Postgresql – repmgr – after a failover switch, both nodes act as a master

database-replicationfailoverpostgresqlreplication

I have a two node PostgreSQL cluster configured through repmgr.
The database topology looks like this:

db1 - 10.10.10.50 ( master )
db2 - 10.10.10.60 ( standby )
wit - 10.10.10.70 ( witness )

The creation of cluster ( as the replication and automatic failover ) work as expected, but the problem is the following.

Let's say that in my cluster the db1 node goes down, then the expected behaviour is that the db2 node gets promoted to a new master.

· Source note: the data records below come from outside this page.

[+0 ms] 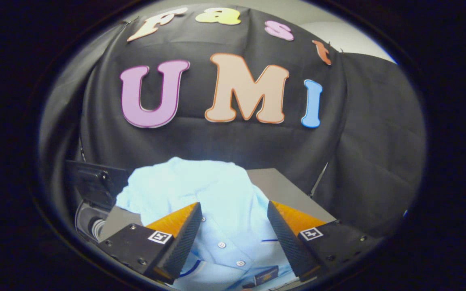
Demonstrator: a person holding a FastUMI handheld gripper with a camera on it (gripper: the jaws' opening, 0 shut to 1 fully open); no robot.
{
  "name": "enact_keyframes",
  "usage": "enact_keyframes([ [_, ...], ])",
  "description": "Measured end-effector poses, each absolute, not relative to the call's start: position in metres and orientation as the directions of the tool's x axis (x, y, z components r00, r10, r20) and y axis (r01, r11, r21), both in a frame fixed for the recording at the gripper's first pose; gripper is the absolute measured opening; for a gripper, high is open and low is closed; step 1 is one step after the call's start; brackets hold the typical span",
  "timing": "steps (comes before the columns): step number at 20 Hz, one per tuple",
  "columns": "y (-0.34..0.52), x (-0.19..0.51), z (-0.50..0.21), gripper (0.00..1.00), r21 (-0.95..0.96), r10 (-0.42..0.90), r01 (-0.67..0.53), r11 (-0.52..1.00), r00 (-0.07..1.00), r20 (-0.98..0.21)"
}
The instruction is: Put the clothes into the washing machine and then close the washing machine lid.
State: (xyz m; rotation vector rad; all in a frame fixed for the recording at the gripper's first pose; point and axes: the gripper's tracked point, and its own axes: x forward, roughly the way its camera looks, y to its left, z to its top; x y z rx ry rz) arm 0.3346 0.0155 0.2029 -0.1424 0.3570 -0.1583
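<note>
A pale blue buttoned shirt lies crumpled on a grey surface, its button placket running between my fingers. My gripper stands open just above the shirt, one finger on each side of the placket, neither pressing the cloth. To the left of the shirt I see a dark raised panel and below it a round opening with a ribbed edge, parts of the washing machine. The rest of the machine is hidden behind the left finger.
The booth's black cloth wall rises close behind the shirt and wraps round on the right. A thin pale rod leans at the grey surface's far right corner.
</note>
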Motion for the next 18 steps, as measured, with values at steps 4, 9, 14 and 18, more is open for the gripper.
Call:
enact_keyframes([
  [4, 0.022, 0.338, 0.193, 0.92, -0.133, -0.152, 0.112, 0.985, 0.924, -0.35],
  [9, 0.037, 0.341, 0.188, 0.49, 0.093, -0.067, 0.105, 0.99, 0.936, -0.345],
  [14, 0.04, 0.341, 0.189, 0.47, 0.105, -0.059, 0.095, 0.99, 0.952, -0.299],
  [18, 0.047, 0.34, 0.19, 0.36, 0.07, -0.069, 0.098, 0.993, 0.94, -0.334],
])
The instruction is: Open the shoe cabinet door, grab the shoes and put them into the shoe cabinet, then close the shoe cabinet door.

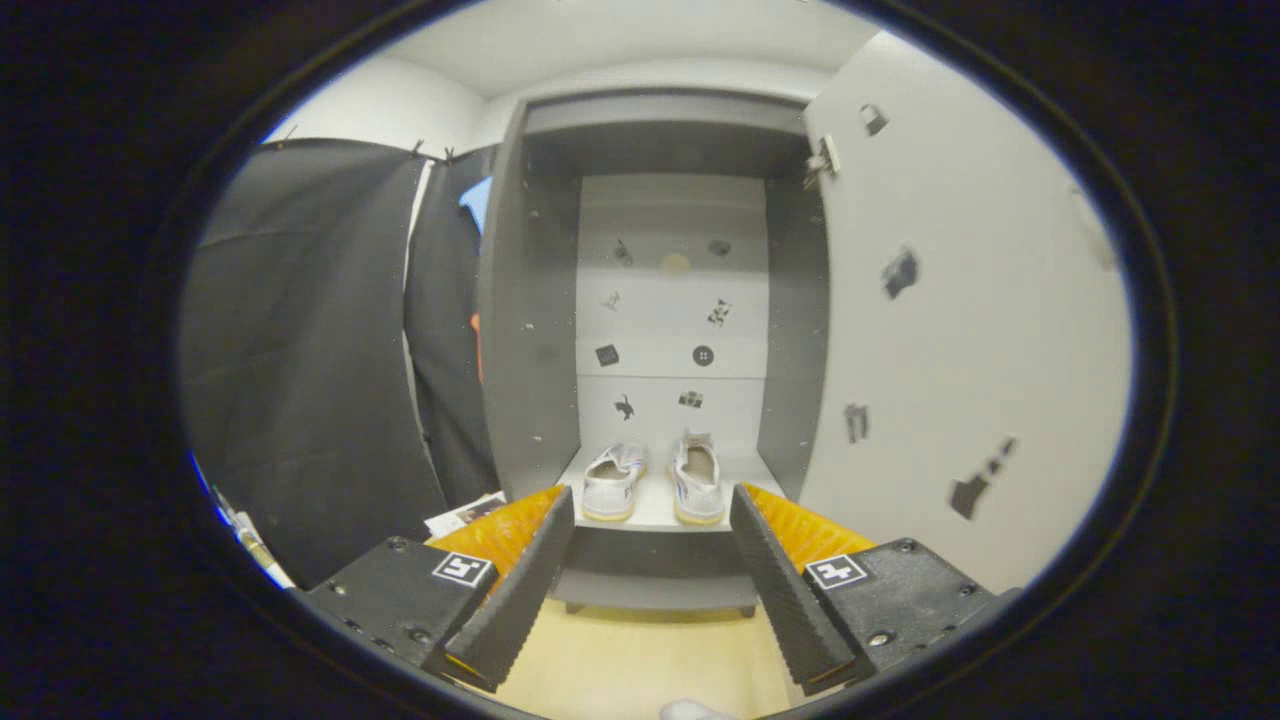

That is all good and the logs prove it:

[WARNING] connection to upstream has been lost, trying to recover... 60 seconds before failover decision
[WARNING] connection to upstream has been lost, trying to recover... 50 seconds before failover decision
[WARNING] connection to upstream has been lost, trying to recover... 40 seconds before failover decision
[WARNING] connection to upstream has been lost, trying to recover... 30 seconds before failover decision
[WARNING] connection to upstream has been lost, trying to recover... 20 seconds before failover decision
[WARNING] connection to upstream has been lost, trying to recover... 10 seconds before failover decision
[ERROR] unable to reconnect to upstream after 60 seconds...
[ERROR] connection to database failed: could not connect to server: No route to host
        Is the server running on host "10.10.10.50" and accepting
        TCP/IP connections on port 5432?

[ERROR] connection to database failed: could not connect to server: No route to host
        Is the server running on host "10.10.10.50" and accepting
        TCP/IP connections on port 5432?

[NOTICE] promoting standby
[NOTICE] promoting server using '/usr/lib/postgresql/9.3/bin/pg_ctl -D /var/lib/postgresql/9.3/main promote'
[NOTICE] STANDBY PROMOTE successful.  You should REINDEX any hash indexes you have.

The db2 node is now promoted to a new master, and it's all good, until the db1 node gets back up.

In that scenario, it's expected that the db1 to became a new standby, but that is not the case as I end up with both nodes acting as master ?!

So my question is, after a failover, how can I prevent that both nodes act as a master ( in the docs it says to include a third node to be a witness – I have that ), but the desired effect is not there.

Here is an example of my repmgr.conf file:

cluster=test_cluster
node=1
node_name=db1
conninfo='host=10.10.10.50 dbname=repmgr user=repmgr'
master_response_timeout=60
reconnect_attempts=6
reconnect_interval=10
failover=automatic
promote_command='repmgr standby promote -f /etc/repmgr/repmgr.conf'
follow_command='repmgr standby follow -f /etc/repmgr/repmgr.conf'
pg_bindir=/usr/lib/postgresql/9.3/bin

And the cluster state after the db1 node gets back up:

repmgr -f /etc/repmgr/repmgr.conf cluster show
Role      | Connection String
* master  | host=10.10.10.50 dbname=repmgr user=repmgr
* master  | host=10.10.10.60 dbname=repmgr user=repmgr
  witness | host=10.10.10.70 dbname=repmgr user=repmgr port=5499

Thanks a bunch,
Best regards

Best Answer

I looked into auto failover, using repmgr, a few months back. It seems repmgr is working as expected.

IIRC repmgr doesn't bring an old master up as a new standby, you would need to run a --force standby clone. You can set other standby nodes to follow a new master, should failover occur (repmgr standby follow).

  • Would you expect your master to recover unexpectedly?
  • How do you handle failover in your application?
  • Aren't you redirecting all database traffic to the new master?